*RAW DATA*.

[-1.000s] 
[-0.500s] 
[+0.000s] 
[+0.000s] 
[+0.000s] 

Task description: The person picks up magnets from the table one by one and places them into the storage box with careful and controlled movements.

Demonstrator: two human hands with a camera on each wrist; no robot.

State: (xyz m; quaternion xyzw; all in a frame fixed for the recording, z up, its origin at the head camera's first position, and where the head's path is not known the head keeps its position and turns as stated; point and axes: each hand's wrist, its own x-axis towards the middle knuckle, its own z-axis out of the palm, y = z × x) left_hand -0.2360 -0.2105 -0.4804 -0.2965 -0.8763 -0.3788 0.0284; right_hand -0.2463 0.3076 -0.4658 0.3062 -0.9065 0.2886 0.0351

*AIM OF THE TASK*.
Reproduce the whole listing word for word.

*REPLY*.
[-1.000s] 
[-0.500s] 
[+0.000s] 
[+0.000s] 
[+0.000s] 

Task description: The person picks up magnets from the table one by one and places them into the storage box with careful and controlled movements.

Demonstrator: two human hands with a camera on each wrist; no robot.

State: (xyz m; quaternion xyzw; all in a frame fixed for the recording, z up, its origin at the head camera's first position, and where the head's path is not known the head keeps its position and turns as stated; point and axes: each hand's wrist, its own x-axis towards the middle knuckle, its own z-axis out of the palm, y = z × x) left_hand -0.2360 -0.2105 -0.4804 -0.2965 -0.8763 -0.3788 0.0284; right_hand -0.2463 0.3076 -0.4658 0.3062 -0.9065 0.2886 0.0351

The answer requires no further additions.